*** Listed records Section Begins ***

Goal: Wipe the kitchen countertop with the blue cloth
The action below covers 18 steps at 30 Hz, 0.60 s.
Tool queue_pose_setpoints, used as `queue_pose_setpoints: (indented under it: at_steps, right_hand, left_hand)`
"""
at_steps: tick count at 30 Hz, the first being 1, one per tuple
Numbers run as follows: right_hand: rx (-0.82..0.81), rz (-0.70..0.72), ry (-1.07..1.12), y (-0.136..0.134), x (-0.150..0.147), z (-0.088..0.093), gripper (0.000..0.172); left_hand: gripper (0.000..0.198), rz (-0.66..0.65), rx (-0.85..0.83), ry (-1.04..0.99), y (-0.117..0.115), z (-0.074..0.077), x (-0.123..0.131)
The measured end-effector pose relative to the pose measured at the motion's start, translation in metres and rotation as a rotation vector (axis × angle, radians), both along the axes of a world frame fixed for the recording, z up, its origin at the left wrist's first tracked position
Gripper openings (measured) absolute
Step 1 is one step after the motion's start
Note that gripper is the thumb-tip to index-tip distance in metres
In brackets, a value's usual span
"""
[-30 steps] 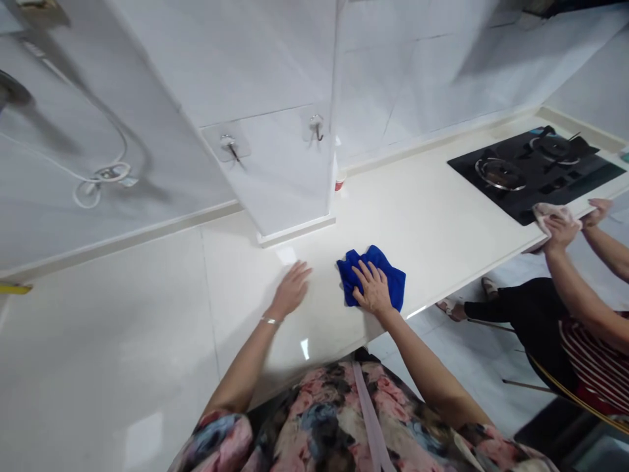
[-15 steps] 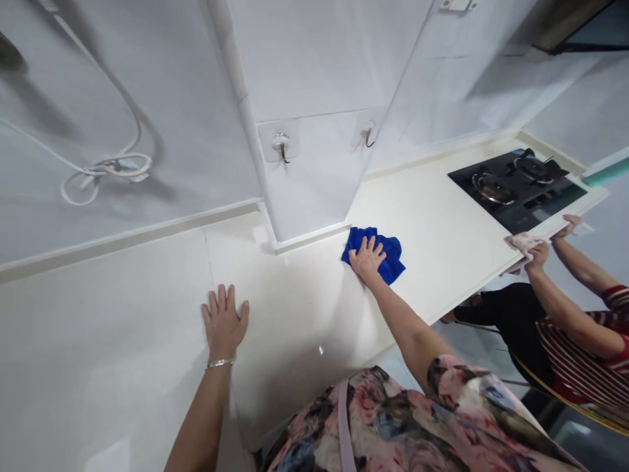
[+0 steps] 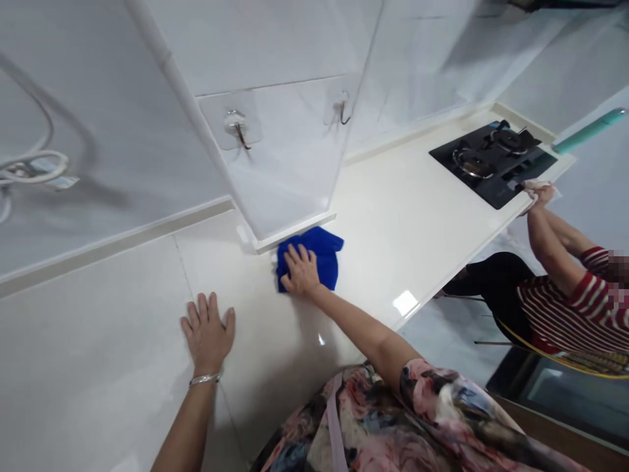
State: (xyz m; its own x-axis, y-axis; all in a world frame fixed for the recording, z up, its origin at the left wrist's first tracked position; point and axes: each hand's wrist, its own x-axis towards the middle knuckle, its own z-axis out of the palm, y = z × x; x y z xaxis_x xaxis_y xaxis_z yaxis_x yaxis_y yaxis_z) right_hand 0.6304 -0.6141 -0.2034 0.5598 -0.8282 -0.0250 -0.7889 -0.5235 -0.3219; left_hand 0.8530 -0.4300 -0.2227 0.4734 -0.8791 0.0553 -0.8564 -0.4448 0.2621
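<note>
My right hand point(image 3: 301, 272) presses down on a blue cloth point(image 3: 324, 255), its fingers somewhat bent over the fabric and gripping it against the counter. The cloth lies bunched along the foot of the wall pillar, and part of it is hidden beneath my palm. To the left, my left hand point(image 3: 209, 331) rests flat on the white countertop point(image 3: 122, 328) with fingers spread and nothing in it. A bracelet circles that wrist.
Two hooks point(image 3: 240, 134) hang on the pillar point(image 3: 289, 177). A black gas stove point(image 3: 491, 164) sits at the far right. Beside it, a co-worker in a striped shirt point(image 3: 565, 301) holds a pale cloth point(image 3: 538, 188) at the counter edge. White cable point(image 3: 39, 167) loops on the left wall.
My right hand has slid the blue cloth left along the pillar's base. My left hand stays planted. The co-worker's hands have come together near the stove corner. The view has shifted.
</note>
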Motion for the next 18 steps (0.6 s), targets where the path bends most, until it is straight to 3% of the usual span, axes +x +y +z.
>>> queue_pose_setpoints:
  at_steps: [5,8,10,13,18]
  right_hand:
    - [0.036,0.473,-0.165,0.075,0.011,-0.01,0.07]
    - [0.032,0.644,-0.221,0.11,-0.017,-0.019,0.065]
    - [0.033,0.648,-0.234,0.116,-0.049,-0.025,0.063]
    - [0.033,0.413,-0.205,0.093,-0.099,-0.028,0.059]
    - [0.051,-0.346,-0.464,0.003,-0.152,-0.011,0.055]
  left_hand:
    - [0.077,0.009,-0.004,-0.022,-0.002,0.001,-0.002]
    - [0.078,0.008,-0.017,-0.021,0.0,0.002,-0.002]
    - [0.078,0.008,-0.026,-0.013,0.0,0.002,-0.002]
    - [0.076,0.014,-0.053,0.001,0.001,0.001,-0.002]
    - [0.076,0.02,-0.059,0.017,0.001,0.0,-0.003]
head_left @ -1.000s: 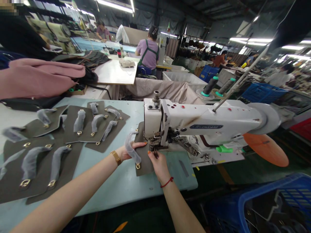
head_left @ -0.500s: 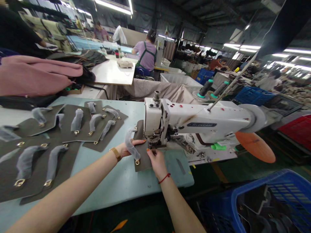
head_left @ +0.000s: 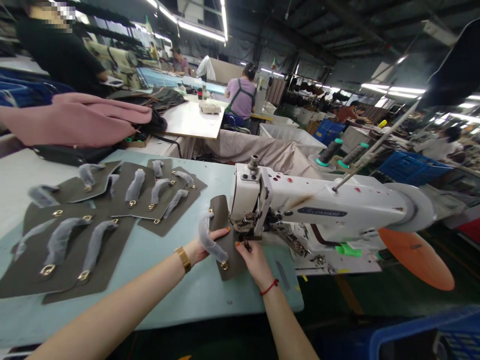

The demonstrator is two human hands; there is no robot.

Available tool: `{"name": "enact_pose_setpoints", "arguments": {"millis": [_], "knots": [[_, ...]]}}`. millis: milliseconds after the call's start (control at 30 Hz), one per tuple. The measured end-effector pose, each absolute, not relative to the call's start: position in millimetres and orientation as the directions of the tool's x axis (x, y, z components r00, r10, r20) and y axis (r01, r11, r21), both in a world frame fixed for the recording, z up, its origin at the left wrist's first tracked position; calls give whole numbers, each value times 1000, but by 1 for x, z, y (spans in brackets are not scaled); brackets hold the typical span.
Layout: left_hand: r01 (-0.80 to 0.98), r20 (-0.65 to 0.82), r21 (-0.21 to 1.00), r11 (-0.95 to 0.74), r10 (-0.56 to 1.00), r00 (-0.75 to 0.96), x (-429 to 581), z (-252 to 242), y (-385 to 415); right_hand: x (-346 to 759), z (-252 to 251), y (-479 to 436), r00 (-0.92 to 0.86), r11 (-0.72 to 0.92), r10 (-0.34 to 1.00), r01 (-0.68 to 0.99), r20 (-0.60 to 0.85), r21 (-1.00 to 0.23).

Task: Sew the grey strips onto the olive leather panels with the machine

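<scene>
A grey-brown leather-like bag panel [head_left: 235, 262] lies under the needle area of a white sewing machine [head_left: 300, 195]. A carry handle [head_left: 210, 239] in cloudy plastic wrap is joined to it by gold metal rings. My left hand [head_left: 200, 247] is closed at the panel's left side, its thumb stretched across the top under the handle; its other fingers are partly hidden. My right hand [head_left: 257, 260] pinches near the panel's right edge, close to the presser foot. A small dark metal piece shows by its fingertips; I cannot tell what it is.
More panels with wrapped handles [head_left: 95, 245] overlap on the left of the pale blue table [head_left: 176, 295]. A blue crate [head_left: 423, 332] stands low at right. Dark thread cones [head_left: 330, 152] rise behind the machine. Pink material [head_left: 101, 117] lies at back left; co-workers sit beyond.
The view has shifted, so the machine sits lower and further right and less of the crate shows. The panel appears turned slightly under the machine; both hands stay on it.
</scene>
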State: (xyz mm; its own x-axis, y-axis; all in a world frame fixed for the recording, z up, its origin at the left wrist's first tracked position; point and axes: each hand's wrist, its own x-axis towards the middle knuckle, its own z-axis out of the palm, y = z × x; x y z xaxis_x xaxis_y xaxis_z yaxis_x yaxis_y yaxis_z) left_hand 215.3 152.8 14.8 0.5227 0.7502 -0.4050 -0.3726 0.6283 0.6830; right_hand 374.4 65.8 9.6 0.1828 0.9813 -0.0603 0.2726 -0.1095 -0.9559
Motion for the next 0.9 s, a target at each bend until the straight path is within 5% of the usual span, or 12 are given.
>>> {"name": "enact_pose_setpoints", "arguments": {"millis": [233,900], "knots": [[-552,-453,637,537,841,295,239,1,113,418,37,78,6,-68,997,414,-72,-908],[-485,-416,732,479,877,240,241,5,111,408,39,72,42,-40,999,386,-26,-922]]}}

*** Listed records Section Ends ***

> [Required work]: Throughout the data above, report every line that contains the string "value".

> [Expected output]:
In brackets, a value's usual span
Available tool: `{"name": "enact_pose_setpoints", "arguments": {"millis": [_], "knots": [[_, ...]]}}`. millis: milliseconds after the call's start (control at 30 Hz), one per tuple. The measured end-effector pose, each absolute, not relative to the call's start: position in millimetres and orientation as the directions of the tool's x axis (x, y, z components r00, r10, r20) and y axis (r01, r11, r21), both in a world frame fixed for the recording, z up, its origin at the left wrist's first tracked position; calls give whole numbers, each value times 1000, but by 1 for x, z, y (spans in brackets are not scaled); brackets hold the typical span.

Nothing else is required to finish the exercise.